Patrick Balkany ému par la disparition d’André Santini, maire emblématique

La scène politique des Hauts-de-Seine est en deuil suite au décès d’André Santini, ancien maire d’Issy-les-Moulineaux, survenu ce lundi 1er juin à l’âge de 85 ans. Patrick Balkany, ancien maire de Levallois-Perret et ami proche de Santini, a partagé son émotion et ses souvenirs d’un homme qui a marqué la politique locale pendant des décennies.

EN BREF

  • André Santini, ancien maire d’Issy-les-Moulineaux, est décédé à 85 ans.
  • Patrick Balkany évoque leur amitié et l’impact de Santini sur la vie politique locale.
  • Santini avait un souhait : mourir dans son bureau, symbole de son dévouement à sa ville.

André Santini était une figure incontournable de la politique dans les Hauts-de-Seine, aux côtés de personnalités telles que Charles Pasqua et Nicolas Sarkozy. Patrick Balkany, qui a eu le privilège de partager de nombreux moments avec lui, se remémore leur dernière rencontre. « J’ai déjeuné avec lui avant qu’il parte à l’hôpital, avant l’élection », raconte-t-il, visiblement touché par cette perte.

« Je savais qu’il était en fin de vie. Il a eu une attitude très courageuse. C’était un grand maire, un élu remarquable, très proche de sa population. Même diminué, il a été réélu, ce qui témoigne de l’attachement des habitants à sa personne », souligne Balkany, rendant hommage à l’engagement de son ami envers les citoyens d’Issy-les-Moulineaux.

Une amitié scellée par la passion

Leurs liens étaient également renforcés par une passion commune pour les cigares. Ensemble, ils avaient fondé l’association des « Fumeurs de Havane », un club parlementaire qui a rassemblé de nombreux élus dans les années 1990. « Des voyages à Cuba et à Genève, entre autres, resteront gravés dans ma mémoire. Ces moments d’amitié avec toute une bande de députés étaient précieux », ajoute Balkany, sa voix trahissant la mélancolie.
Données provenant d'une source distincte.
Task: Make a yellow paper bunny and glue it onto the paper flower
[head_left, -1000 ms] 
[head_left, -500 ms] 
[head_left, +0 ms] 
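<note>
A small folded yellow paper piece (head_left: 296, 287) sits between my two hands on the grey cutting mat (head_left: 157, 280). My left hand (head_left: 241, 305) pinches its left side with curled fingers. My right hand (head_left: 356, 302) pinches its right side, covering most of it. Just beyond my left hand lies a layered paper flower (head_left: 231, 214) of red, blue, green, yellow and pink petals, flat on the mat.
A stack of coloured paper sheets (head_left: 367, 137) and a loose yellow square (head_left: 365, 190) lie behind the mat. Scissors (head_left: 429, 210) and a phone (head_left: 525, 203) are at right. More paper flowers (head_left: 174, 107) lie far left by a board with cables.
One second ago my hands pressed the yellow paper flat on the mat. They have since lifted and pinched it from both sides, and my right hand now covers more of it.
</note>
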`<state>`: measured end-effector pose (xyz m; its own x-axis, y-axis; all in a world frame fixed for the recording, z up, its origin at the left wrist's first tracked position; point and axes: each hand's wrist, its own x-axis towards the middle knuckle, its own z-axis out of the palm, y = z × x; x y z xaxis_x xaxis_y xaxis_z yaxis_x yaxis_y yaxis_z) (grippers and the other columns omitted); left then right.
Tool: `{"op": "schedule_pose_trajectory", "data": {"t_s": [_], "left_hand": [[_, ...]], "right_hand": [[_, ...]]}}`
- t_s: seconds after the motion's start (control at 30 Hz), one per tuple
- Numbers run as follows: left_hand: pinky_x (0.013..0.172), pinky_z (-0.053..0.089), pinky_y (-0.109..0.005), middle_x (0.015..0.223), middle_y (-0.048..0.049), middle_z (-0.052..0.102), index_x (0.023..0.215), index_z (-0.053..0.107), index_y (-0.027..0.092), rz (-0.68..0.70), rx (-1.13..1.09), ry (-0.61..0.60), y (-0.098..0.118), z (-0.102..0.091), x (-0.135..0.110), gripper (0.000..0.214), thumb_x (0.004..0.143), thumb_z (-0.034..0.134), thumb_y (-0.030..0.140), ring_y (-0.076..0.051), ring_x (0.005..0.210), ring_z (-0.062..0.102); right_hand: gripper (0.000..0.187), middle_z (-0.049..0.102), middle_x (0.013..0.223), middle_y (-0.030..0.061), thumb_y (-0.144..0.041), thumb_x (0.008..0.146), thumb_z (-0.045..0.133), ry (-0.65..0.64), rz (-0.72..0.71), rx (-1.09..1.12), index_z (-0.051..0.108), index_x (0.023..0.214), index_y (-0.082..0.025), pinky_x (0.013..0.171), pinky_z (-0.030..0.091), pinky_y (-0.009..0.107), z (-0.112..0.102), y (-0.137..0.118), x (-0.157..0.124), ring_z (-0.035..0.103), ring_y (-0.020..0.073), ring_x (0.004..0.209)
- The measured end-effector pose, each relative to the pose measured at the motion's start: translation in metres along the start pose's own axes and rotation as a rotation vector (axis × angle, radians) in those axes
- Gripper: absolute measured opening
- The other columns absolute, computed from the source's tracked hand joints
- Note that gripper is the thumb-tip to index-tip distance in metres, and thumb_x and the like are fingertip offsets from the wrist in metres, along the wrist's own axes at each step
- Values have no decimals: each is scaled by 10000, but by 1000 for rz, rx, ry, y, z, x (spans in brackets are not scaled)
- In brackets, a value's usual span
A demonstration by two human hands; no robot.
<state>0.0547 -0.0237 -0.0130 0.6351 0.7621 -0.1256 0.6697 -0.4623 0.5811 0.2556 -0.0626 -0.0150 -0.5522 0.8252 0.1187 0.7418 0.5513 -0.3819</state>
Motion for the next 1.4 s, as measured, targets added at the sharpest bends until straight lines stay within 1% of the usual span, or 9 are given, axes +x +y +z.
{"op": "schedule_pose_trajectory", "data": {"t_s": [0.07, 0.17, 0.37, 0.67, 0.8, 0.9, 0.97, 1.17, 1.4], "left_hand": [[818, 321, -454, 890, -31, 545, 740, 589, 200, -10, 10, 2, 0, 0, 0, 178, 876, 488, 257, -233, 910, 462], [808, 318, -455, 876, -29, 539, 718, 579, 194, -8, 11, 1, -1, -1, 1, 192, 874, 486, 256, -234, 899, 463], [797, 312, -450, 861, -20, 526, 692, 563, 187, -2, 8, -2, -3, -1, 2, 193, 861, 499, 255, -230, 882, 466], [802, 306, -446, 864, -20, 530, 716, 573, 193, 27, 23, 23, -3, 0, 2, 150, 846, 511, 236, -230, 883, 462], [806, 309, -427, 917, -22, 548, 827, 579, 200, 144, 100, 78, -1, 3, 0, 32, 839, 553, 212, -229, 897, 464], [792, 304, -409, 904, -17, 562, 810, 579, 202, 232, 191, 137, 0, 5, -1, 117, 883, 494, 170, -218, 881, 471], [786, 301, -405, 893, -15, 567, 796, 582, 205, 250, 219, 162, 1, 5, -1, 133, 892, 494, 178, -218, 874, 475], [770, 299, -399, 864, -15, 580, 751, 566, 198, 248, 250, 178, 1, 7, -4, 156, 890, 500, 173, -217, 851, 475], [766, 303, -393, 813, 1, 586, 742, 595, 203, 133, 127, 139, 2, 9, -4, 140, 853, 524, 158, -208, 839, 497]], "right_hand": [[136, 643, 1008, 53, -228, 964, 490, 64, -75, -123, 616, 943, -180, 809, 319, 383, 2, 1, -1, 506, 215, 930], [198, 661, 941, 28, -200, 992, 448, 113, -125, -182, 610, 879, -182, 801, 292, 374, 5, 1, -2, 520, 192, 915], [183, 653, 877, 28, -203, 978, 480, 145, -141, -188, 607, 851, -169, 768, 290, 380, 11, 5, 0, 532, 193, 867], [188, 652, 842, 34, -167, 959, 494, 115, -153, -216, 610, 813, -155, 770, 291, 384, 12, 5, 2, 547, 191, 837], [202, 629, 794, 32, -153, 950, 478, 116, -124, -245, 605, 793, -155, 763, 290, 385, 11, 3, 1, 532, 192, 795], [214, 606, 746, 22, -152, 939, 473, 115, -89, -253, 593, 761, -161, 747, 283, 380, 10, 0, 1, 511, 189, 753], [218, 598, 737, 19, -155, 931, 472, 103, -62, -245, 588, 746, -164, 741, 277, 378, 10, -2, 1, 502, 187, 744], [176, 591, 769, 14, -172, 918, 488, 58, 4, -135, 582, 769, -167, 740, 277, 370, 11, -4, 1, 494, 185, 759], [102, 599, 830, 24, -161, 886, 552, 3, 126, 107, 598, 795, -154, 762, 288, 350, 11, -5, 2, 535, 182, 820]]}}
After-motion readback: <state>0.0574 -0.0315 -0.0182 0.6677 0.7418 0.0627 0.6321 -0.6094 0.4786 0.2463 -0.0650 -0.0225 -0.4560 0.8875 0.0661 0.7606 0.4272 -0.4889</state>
La disparition de Santini laisse un vide dans le paysage politique local. « Ça m’attriste de le voir partir, mais vivre dans un tel état de souffrance n’était plus possible », confie Balkany. Ce dernier se rappelle l’échange téléphonique qu’ils ont eu après l’élection, où Santini, déjà affaibli, avait une voix différente, signe de sa condition déclinante.

Un dernier souhait pour un homme dévoué

Le désir de Santini de continuer à servir sa ville, même face à la mort, est révélateur de son dévouement. « Il avait toujours voulu mourir dans son bureau… Il voulait que ça se termine comme cela. Sa ville, c’était sa vie », conclut Balkany, rappelant le lien indéfectible qui unissait Santini à sa fonction de maire.

André Santini laisse derrière lui un héritage marqué par son engagement et son amour pour sa ville. La nouvelle de son décès a suscité une vague d’émotion non seulement chez ses proches, mais également parmi les habitants d’Issy-les-Moulineaux, qui se souviendront de lui comme d’un homme dévoué et passionné par son rôle d’élu.